If we go under File, to Manage, to Value Lists, and either double-click on, or click and hit the Edit button on, the Customer Value List we created earlier, we hit Specify Field again, and now you'll notice on the right-hand side, we have the option to Also display values from a second field. What this allows us to do is not only display all the Customer Ids, and by the way, when a user selects one of these options, the value in the left-hand window, or in this case the primary CustomerID key field, will actually be the value that gets populated into the field.
However, if we want to give users sort of a guide, we can pick another field from that same table, let's say CompanyName, and allow the user to see those as well. We also have the option below to show values only from the second field, or to show the values from both fields but then choose which one to sort by. Since the users really don't need to know the IDs, we'll just select show values only from second field. Now we hit OK, OK again, and then one last OK, and now we see, inside of the field, even though the value of the field is actually the ID, what it's showing us is the value of the second field.
Also, when the user clicks on the Value List, all you are going to see are the names of Customers, instead of the IDs. In this case, you'll notice that our list is a lot shorter, and that's because there are only two records in our Customer table that actually contain Customer Name values. So if we wanted to show all of the customers, we want to make sure that for every record that has a primary key in it, it also has a customer name. Now you'll notice by toggling between the two choices, that the related fields that we have on this layout change values.

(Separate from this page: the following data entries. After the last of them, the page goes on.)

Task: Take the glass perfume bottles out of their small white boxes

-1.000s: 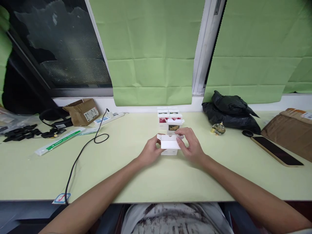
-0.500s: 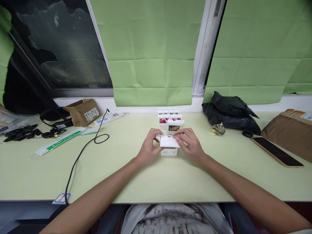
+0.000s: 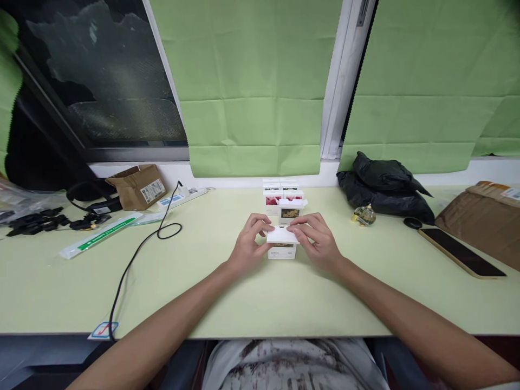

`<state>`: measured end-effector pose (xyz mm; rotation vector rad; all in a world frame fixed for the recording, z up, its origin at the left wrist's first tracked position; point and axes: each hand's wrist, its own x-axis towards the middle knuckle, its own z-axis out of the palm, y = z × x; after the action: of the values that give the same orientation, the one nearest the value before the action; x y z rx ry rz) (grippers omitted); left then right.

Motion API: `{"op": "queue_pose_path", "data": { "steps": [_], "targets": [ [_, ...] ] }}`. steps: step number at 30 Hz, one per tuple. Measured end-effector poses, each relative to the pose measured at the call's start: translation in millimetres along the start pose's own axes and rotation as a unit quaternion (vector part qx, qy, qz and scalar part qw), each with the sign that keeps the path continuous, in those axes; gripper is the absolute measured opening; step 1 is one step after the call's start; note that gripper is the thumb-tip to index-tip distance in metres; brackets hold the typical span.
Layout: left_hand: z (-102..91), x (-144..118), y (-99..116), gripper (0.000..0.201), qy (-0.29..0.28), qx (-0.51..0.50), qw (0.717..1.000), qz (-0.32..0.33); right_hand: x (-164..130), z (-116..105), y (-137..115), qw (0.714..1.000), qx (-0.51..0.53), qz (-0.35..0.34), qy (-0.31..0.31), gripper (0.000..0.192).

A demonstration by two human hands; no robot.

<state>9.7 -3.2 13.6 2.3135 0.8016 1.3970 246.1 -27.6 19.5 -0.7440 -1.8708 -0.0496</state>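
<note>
A small white carton (image 3: 281,250) stands on the pale green table (image 3: 211,281) in front of me. My left hand (image 3: 248,242) grips its left side, fingers curled over the top. My right hand (image 3: 317,241) holds the right side, its fingers pressing the white lid flap (image 3: 281,235) down flat on the carton. Just behind stand several similar white cartons (image 3: 284,199) with pictures on their fronts; the nearest one has its top flap open.
A small round glass bottle (image 3: 364,215) and a black plastic bag (image 3: 384,187) lie to the right, then a phone (image 3: 461,250) and a brown parcel (image 3: 483,216). Left are a black cable (image 3: 138,249), a power strip (image 3: 181,198), a long sachet (image 3: 99,234) and a cardboard box (image 3: 138,186).
The white lid flap, raised and facing me a second ago, has been folded down onto the carton. My left fingers moved up over the top; my right hand shifted slightly.
</note>
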Motion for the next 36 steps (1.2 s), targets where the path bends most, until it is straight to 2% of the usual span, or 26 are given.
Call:
{"op": "queue_pose_path", "data": {
  "steps": [2,5,7,12,15,18,23,28,30,33,36],
  "targets": [
    [1.7,0.1,0.9,0.024,0.012,-0.013,1.000,-0.015,0.9,-0.1,-0.7,1.000,0.004,0.000,0.002,0.025],
    [5.2,0.0,1.0,0.041,0.051,-0.057,0.994,-0.079,2.0,-0.5,-1.7,1.000,0.007,0.005,0.007,0.025],
    [7.5,-0.4,0.0,0.045,0.060,-0.087,0.987,-0.118,2.3,-0.4,-1.9,1.000,0.007,0.007,0.008,0.026],
    [11.2,-1.5,-1.4,0.050,0.083,-0.118,0.980,-0.135,1.5,0.5,-0.9,1.000,0.004,0.003,0.008,0.025],
    [12.0,-2.0,-0.2,0.046,0.085,-0.114,0.982,-0.125,1.1,1.1,-0.2,1.000,0.003,0.001,0.009,0.025],
    [10.6,-1.9,1.2,0.035,0.069,-0.085,0.990,-0.092,1.4,1.4,0.1,1.000,0.005,-0.001,0.012,0.025],
    [6.4,-0.8,2.8,0.028,0.030,-0.033,0.998,-0.035,1.4,2.1,0.0,1.000,0.008,-0.001,0.012,0.025],
    [4.6,0.3,3.5,0.024,0.024,-0.029,0.999,-0.029,2.4,0.2,-1.8,1.000,-0.005,-0.005,0.019,0.023],
    [4.1,0.6,3.2,0.024,0.026,-0.027,0.999,-0.028,3.9,-2.0,-2.8,0.998,-0.015,0.022,0.056,0.020],
    [3.4,0.9,2.8,0.024,0.025,-0.026,0.999,-0.027,5.8,-5.3,-2.8,0.987,-0.020,0.108,0.120,0.011],
    [3.1,0.9,2.6,0.024,0.025,-0.027,0.999,-0.030,5.3,-5.9,-1.6,0.982,-0.029,0.144,0.119,0.008]
  ]
}}
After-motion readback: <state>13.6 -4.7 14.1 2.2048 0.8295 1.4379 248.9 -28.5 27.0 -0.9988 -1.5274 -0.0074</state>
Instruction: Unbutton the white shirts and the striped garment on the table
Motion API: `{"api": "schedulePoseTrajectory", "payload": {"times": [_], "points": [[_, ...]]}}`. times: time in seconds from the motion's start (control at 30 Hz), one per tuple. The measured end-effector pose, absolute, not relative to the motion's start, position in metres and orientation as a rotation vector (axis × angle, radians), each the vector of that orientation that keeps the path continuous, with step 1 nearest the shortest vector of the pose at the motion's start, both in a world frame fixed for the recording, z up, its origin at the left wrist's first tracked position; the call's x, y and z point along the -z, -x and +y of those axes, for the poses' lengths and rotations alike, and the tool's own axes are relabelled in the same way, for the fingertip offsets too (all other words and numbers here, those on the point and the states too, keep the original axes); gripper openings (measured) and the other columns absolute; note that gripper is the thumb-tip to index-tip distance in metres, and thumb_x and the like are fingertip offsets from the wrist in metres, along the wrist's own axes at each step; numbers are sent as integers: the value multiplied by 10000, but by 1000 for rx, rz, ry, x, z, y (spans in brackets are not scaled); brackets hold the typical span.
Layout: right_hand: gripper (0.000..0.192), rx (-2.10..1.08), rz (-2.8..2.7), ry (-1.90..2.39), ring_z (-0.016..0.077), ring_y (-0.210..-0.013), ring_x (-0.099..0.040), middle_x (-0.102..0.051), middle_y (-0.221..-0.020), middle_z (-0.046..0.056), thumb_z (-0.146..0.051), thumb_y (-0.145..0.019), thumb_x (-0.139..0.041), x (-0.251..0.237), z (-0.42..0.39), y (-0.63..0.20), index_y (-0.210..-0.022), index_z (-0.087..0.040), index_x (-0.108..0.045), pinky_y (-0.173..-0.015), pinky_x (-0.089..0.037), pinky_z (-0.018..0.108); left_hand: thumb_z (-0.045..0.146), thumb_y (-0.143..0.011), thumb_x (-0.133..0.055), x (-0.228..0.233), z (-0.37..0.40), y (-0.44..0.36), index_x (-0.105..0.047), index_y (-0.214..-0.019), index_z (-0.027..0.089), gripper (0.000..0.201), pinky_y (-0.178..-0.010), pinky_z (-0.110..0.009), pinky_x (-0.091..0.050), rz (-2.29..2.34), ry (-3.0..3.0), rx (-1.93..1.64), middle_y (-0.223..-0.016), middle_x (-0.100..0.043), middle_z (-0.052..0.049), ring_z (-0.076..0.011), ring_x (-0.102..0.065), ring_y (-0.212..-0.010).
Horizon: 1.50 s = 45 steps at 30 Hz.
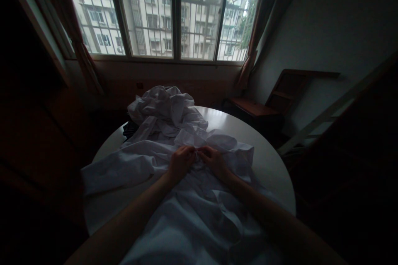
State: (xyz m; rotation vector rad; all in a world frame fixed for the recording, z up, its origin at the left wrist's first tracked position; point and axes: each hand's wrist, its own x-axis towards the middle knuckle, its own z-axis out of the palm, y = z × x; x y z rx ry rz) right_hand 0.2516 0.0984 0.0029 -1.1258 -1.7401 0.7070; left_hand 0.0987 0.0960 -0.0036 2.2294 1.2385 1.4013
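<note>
A white long-sleeved garment, looking like a shirt (174, 215), lies spread over the round table, one sleeve stretched to the left. Both hands meet near its collar area. My left hand (183, 159) pinches the cloth with bent fingers. Close against it, my right hand (212, 158) also pinches the fabric, fingertips nearly touching the left ones. Whatever small part sits between the fingertips is too dark and small to make out. Just beyond the hands rises a crumpled heap of white clothes (164, 105).
The white round table (273, 165) carries the clothes. Something dark (129, 129) shows under the heap's left side. A wooden chair (255, 107) stands at the back right, near a pale slanted frame (311, 128). Curtains (77, 45) flank a barred window (149, 25).
</note>
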Motion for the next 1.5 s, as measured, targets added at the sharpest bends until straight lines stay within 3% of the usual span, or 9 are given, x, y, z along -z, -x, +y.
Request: {"api": "schedulePoseTrajectory", "payload": {"times": [0.17, 0.47, 1.17, 1.5], "points": [[161, -619, -1745, 1117, 137, -598, -572, -637, -655, 21, -284, -734, -561, -1, 98, -250, -793, -153, -634, -564, -435, 238, 218, -799, -460, 4, 96, -99, -553, -818, 174, 105, -646, -231, -445, 1233, -2164, -1408, -783, -608, -24, -117, -558, -683], [145, -573, -1766, 1115, 139, -576, -575, -632, -629, 24, -276, -741, -566, -1, 97, -248, -778, -151, -630, -548, -426, 235, 297, -799, -450, 1, 97, -100, -478, -641, 165, 208, -534, -208, -332, 1409, -2175, -1302, -580, -468, 33, -95, -447, -545], [146, -495, -1788, 1109, 143, -612, -570, -642, -678, 30, -274, -760, -542, -1, 97, -246, -775, -158, -629, -575, -436, 247, 289, -818, -420, 5, 99, -100, -508, -691, 169, 196, -566, -223, -354, 1395, -2084, -1291, -624, -507, 21, -109, -475, -595], [153, -266, -1946, 1050, 168, -754, -586, -634, -820, 57, -254, -822, -476, 4, 95, -248, -852, -190, -612, -689, -433, 269, 281, -800, -424, 4, 100, -100, -516, -676, 163, 194, -551, -211, -355, 1382, -1978, -1286, -611, -509, 25, -103, -470, -582]]}}
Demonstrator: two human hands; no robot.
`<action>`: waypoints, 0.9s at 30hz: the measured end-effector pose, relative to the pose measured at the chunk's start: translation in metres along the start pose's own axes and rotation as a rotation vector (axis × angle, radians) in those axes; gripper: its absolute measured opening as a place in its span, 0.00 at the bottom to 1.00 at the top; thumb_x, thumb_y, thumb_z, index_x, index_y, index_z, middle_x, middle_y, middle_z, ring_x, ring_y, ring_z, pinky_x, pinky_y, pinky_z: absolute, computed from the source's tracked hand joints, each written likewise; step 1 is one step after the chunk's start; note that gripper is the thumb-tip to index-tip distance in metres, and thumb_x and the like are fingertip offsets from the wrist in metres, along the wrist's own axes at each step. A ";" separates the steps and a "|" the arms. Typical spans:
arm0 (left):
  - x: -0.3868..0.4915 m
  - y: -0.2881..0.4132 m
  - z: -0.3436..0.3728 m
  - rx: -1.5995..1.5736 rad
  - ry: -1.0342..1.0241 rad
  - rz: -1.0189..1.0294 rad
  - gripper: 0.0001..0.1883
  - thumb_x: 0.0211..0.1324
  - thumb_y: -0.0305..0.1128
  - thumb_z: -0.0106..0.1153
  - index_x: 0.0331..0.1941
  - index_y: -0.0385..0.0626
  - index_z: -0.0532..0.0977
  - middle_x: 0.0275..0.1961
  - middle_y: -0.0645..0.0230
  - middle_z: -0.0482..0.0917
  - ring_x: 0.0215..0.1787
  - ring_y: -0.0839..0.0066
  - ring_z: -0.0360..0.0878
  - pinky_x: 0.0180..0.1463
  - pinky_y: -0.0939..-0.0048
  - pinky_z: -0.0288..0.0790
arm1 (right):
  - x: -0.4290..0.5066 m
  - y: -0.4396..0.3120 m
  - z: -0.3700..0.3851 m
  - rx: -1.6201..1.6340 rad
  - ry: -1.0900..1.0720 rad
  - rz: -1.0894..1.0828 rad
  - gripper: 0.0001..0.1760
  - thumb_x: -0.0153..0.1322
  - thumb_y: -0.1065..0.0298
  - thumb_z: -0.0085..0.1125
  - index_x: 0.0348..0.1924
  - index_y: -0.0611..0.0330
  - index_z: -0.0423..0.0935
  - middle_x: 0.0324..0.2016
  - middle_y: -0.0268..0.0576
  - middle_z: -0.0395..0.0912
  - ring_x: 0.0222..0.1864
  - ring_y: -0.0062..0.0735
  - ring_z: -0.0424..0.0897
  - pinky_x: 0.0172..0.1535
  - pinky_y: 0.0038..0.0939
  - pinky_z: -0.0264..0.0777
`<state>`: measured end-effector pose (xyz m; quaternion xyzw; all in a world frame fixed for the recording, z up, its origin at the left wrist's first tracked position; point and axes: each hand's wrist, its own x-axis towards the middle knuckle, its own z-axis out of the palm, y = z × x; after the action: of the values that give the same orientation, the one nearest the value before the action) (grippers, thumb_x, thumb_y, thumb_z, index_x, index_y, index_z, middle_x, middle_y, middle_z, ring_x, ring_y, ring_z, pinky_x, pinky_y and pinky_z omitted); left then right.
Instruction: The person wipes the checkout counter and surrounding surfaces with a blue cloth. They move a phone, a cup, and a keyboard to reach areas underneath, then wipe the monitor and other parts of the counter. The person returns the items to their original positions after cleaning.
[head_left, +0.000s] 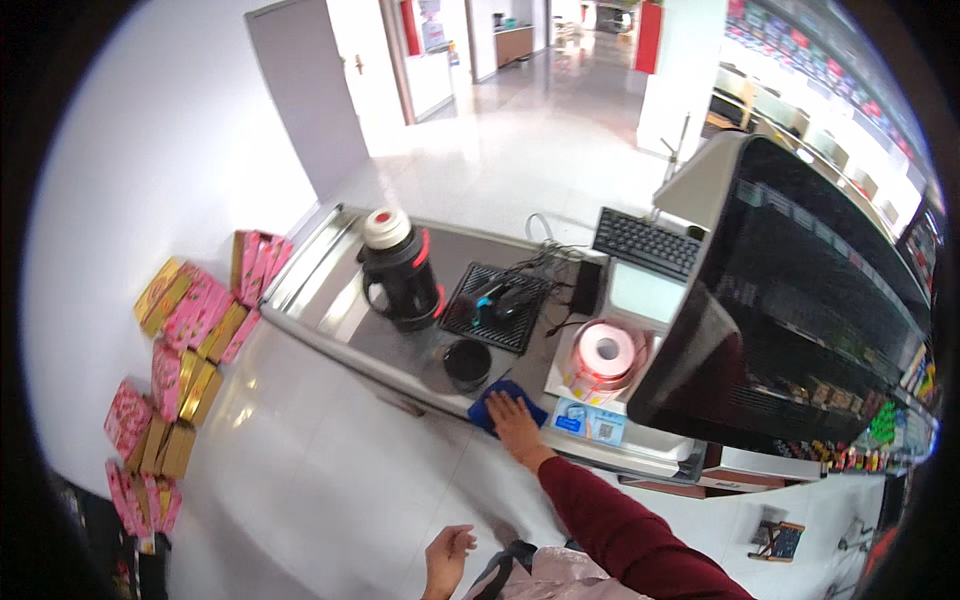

We'll talk more about related fields in the chapter on using relationships. By formatting a field as a dropdown menu based on a Dynamic Value List, you can still allow users to enter new values, but at the same time allow them to choose from previously entered values. The way that a new value could be entered in this dropdown is by navigating over to the Customer List and creating a new record, making sure of course that the new record you create has both the primary key value and a company name.